For the last two and a half years, Iron Ox has been working on perfecting its agricultural robots to tend its indoor farms. After first testing its systems on a small scale, the company is opening its first fully autonomous production farm, with plans to start selling its produce soon.
The farm is currently growing a number of leafy greens, including romaine, butterhead and kale, in addition to basil, cilantro and chives. The robots that are tending these plants are Angus, a 1000-pound machine that can lift and move the large hydroponic boxes that the produce is growing in, and Iron Ox’s robotic arm for harvesting the produce.
As Iron Ox co-founder and CEO Brandon Alexander told me, the current setup can produce about 26,000 plants per year and is equivalent to a one-acre outdoor farm — though this one is obviously indoors and far more densely packed.
Alexander noted that he and his co-founder Jon Binney decided to get into indoor farming after working at a number of other robotics companies — for Alexander, that includes a stint at Google X — where the focus was often more on building cool technologies and not on how those robots could be used. “We’d seen lots of novelty robotics stuff and wanted to avoid that,” he told me. And while the founding team considered getting into warehouse logistics or drones, they eventually settled on farming because, as Alexander tells it, they didn’t just want to build a good business but also one that would create social good.

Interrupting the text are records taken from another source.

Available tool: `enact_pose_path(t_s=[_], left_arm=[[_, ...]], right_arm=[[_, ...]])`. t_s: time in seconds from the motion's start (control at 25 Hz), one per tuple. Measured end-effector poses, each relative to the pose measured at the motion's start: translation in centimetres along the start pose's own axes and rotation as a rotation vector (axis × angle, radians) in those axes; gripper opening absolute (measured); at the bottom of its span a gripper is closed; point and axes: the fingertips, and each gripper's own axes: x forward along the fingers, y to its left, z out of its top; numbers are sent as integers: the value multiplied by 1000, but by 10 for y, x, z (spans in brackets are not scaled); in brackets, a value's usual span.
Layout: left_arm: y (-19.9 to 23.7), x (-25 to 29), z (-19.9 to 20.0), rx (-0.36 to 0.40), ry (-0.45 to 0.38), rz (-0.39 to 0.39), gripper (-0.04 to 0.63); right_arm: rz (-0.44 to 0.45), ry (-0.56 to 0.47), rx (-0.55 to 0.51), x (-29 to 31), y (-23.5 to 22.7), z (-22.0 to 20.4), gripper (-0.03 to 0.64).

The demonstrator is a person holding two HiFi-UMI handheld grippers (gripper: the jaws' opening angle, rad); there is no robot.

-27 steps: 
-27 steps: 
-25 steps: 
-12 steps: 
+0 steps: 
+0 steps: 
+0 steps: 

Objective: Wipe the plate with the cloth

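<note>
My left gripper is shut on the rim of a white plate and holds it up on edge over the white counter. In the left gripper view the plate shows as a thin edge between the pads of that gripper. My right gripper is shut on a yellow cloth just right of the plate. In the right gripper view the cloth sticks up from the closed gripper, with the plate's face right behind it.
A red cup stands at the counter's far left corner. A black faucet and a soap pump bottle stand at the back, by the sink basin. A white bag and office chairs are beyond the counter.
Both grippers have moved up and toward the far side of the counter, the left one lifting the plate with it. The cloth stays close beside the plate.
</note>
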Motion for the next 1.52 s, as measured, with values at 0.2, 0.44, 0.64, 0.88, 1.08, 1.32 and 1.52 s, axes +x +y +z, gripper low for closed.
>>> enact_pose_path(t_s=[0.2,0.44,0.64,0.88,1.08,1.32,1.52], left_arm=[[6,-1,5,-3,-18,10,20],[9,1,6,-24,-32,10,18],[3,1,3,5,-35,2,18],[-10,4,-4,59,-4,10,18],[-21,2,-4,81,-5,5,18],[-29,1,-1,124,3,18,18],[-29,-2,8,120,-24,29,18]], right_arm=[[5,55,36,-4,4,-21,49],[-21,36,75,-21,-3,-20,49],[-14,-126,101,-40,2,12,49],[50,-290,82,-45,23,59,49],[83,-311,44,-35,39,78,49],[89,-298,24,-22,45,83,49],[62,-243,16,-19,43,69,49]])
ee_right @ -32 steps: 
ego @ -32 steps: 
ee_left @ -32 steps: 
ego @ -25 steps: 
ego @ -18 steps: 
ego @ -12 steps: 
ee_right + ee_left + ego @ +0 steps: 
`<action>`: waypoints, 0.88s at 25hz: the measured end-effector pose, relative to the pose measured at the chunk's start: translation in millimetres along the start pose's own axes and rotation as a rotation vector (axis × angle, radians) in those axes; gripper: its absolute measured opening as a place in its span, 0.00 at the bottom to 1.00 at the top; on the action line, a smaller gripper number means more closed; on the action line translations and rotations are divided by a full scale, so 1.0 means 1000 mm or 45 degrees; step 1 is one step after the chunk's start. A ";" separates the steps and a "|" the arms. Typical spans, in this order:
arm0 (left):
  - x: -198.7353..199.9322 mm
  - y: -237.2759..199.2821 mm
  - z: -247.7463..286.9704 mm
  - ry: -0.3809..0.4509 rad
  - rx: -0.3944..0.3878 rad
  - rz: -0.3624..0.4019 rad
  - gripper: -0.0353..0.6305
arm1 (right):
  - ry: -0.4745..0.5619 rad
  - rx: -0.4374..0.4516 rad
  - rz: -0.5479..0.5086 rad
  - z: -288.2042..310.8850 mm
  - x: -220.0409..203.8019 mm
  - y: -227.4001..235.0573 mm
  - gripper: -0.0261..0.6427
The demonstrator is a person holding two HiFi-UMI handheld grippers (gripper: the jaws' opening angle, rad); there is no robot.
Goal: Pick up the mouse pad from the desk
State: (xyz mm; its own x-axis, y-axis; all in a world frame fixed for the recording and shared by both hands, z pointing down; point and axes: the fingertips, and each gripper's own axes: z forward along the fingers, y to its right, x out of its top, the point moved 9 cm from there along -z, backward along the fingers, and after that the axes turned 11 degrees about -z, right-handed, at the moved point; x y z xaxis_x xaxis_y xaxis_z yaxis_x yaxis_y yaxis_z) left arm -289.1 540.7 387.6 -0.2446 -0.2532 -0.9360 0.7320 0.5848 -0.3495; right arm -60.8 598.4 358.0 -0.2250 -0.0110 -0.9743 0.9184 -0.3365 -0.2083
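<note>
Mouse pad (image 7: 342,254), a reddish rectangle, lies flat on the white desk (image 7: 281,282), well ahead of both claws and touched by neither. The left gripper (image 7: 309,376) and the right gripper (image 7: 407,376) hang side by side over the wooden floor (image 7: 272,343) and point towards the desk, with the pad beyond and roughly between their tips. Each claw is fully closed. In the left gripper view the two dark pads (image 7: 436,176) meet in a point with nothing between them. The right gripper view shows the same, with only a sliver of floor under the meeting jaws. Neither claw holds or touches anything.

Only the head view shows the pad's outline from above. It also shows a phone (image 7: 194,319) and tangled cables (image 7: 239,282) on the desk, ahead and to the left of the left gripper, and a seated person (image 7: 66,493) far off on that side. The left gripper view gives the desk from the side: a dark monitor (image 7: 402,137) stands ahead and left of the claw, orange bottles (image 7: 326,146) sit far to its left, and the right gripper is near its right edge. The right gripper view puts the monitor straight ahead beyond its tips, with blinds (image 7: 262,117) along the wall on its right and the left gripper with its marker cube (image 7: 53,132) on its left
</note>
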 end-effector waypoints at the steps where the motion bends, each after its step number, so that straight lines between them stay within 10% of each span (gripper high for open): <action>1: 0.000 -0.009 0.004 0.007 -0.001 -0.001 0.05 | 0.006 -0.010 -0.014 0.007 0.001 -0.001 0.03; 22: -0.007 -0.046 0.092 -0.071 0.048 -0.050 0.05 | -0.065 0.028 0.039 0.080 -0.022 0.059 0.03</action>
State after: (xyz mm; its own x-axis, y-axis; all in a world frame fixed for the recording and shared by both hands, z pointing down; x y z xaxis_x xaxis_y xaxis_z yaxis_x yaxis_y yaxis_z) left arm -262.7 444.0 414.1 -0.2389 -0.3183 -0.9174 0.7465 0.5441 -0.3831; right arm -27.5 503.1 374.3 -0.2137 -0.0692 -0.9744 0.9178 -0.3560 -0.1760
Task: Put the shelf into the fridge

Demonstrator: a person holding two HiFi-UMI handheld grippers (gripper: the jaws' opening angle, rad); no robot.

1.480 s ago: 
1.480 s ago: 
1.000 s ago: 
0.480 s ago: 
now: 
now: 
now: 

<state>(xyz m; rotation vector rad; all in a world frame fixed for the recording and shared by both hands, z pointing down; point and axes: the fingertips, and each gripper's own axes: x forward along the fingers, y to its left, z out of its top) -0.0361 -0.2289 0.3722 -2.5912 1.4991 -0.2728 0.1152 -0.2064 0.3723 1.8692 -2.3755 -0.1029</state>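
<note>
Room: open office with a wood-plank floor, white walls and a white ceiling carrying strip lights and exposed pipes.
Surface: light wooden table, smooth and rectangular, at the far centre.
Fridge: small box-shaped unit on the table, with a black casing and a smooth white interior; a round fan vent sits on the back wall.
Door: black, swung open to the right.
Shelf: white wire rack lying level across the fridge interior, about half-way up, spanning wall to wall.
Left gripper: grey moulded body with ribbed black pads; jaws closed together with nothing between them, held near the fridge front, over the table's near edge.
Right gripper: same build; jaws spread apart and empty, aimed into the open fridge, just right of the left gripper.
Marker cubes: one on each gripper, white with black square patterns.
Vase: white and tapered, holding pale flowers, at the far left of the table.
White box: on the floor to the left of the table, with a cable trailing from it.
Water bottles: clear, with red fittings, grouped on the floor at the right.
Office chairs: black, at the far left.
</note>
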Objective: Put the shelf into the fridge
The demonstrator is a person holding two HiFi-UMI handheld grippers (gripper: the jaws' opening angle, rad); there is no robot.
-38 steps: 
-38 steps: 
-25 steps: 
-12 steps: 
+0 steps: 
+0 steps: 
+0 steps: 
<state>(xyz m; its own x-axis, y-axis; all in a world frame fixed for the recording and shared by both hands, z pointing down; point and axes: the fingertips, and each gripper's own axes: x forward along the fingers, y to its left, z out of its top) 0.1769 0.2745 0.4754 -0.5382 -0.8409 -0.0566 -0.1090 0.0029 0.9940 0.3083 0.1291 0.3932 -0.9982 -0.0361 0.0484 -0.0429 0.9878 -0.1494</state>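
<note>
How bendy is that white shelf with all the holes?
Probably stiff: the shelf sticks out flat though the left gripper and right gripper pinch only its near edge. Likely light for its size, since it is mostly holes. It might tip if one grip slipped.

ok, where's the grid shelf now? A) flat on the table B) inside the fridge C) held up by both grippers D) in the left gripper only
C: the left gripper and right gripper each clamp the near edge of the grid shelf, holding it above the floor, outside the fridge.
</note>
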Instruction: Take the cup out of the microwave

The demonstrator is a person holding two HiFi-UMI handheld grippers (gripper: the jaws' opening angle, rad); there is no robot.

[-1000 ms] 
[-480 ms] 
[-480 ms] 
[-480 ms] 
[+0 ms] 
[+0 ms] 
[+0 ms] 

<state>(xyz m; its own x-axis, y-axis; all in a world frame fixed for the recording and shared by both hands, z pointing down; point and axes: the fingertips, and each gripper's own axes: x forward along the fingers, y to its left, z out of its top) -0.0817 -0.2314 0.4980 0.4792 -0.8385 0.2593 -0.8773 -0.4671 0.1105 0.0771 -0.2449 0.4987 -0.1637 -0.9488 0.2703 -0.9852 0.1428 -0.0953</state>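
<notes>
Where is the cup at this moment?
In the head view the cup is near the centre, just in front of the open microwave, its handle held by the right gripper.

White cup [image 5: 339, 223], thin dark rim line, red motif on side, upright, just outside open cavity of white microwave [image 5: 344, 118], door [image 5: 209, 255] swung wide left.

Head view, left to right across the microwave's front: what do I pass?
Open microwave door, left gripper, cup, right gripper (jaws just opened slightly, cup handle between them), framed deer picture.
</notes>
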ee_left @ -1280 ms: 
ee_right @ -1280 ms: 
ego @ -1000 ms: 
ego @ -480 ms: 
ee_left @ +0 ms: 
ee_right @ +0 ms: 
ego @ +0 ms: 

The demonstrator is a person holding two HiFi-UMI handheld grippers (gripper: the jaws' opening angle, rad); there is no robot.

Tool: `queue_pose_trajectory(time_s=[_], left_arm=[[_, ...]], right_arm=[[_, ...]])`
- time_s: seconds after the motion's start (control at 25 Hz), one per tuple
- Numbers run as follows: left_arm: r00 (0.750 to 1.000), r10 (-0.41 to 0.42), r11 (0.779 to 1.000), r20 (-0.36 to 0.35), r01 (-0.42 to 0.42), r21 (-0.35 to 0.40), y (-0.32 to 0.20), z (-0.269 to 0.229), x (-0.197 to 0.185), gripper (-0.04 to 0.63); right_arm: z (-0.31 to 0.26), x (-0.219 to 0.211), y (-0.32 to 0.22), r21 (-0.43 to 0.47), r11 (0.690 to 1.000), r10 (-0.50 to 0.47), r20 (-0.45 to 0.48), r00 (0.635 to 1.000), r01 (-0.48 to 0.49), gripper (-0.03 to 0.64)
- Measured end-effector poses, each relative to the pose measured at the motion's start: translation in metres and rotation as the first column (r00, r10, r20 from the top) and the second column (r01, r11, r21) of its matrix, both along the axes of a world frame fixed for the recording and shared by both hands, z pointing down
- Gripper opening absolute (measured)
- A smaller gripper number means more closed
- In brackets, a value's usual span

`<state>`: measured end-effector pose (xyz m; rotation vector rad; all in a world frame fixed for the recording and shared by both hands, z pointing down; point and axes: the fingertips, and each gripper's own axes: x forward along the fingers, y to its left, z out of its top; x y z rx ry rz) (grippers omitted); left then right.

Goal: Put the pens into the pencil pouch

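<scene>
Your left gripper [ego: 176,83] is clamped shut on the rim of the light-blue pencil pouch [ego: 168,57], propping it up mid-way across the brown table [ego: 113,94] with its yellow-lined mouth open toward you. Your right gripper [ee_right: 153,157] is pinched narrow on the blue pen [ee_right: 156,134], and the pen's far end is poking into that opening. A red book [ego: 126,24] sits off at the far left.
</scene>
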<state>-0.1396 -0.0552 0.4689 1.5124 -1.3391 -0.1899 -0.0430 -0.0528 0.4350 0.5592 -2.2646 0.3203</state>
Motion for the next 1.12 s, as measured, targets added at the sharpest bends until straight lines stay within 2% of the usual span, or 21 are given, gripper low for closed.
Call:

Today, the vast majority of the kinds of leafy greens (the kind of produce that Iron Ox focuses on) in the U.S. is grown in California and Arizona — especially during the winter months when it’s colder in the rest of the country. That means a romaine lettuce that’s sold on the East Coast in January has often traveled more than 2,000 miles to get there. “That’s why we switched to indoors,” Alexander said. “We can decentralize the farm.”
It also helps that an indoor hydroponic farm can achieve 30 times the yield of an outdoor farm over the course of a year, yet uses far less space.
To get to this point where Iron Ox can operate an autonomous farm, though, took plenty of work and engineering chops. The hardest challenge, Alexander told me, was to get the robotic arm to look at the plants through its stereo cameras and then plan the pickup operation to harvest the produce, which isn’t always uniform. And to run this operation autonomously, it obviously has to do so reliably.
Angus, the larger robot that picks up the 800-pound pallets the produce is grown in and brings them to the robotic arm, also took some time to get right. You don’t want to move those pallets to quickly, after all, or you’ll have plenty of water to mop up.
All of that, including the system that monitors the plants, their growth, the sensors that watch over them and the hydroponics system, is then controlled from a cloud-based service that tells the robots when it’s time to harvest and what operations to perform. The robots themselves, though, then perform those tasks autonomously.
One thing that came as something of a surprise to the team, though, was that running an indoor farm solely with LED lighting still results in electricity bills that are simply too expensive to make the operation profitable. So going forward, Iron Ox is actually betting on more traditional greenhouses that are augmented by high-efficiency LED lighting.
That means the team can’t build these autonomous farms right in the city, though, because you can’t exactly stack a number of greenhouses on top of each other. But as Alexander noted, even if you have to be 20 miles outside of the city, that’s still far better than shipping produce to a supermarket that is thousands of miles away.
As Alexander stressed, the team spent a lot of time talking to both existing farmers and chefs to figure out what they needed. Farmers, it turned out, were mostly complaining about their inability to find labor. And that’s no surprise. The labor shortage in the agricultural industry is starting to become a major issue for farmers, especially in states like California. As for the chefs, what they were mostly looking for was quality, of course, but also predictability and consistent quality.
The plan now is to start selling the produce from the first farm and the scale to more and larger locations over time. Iron Ox also now has the money to do so, given that it has raised over $5 million in total, including a $3 million round it announced earlier this year.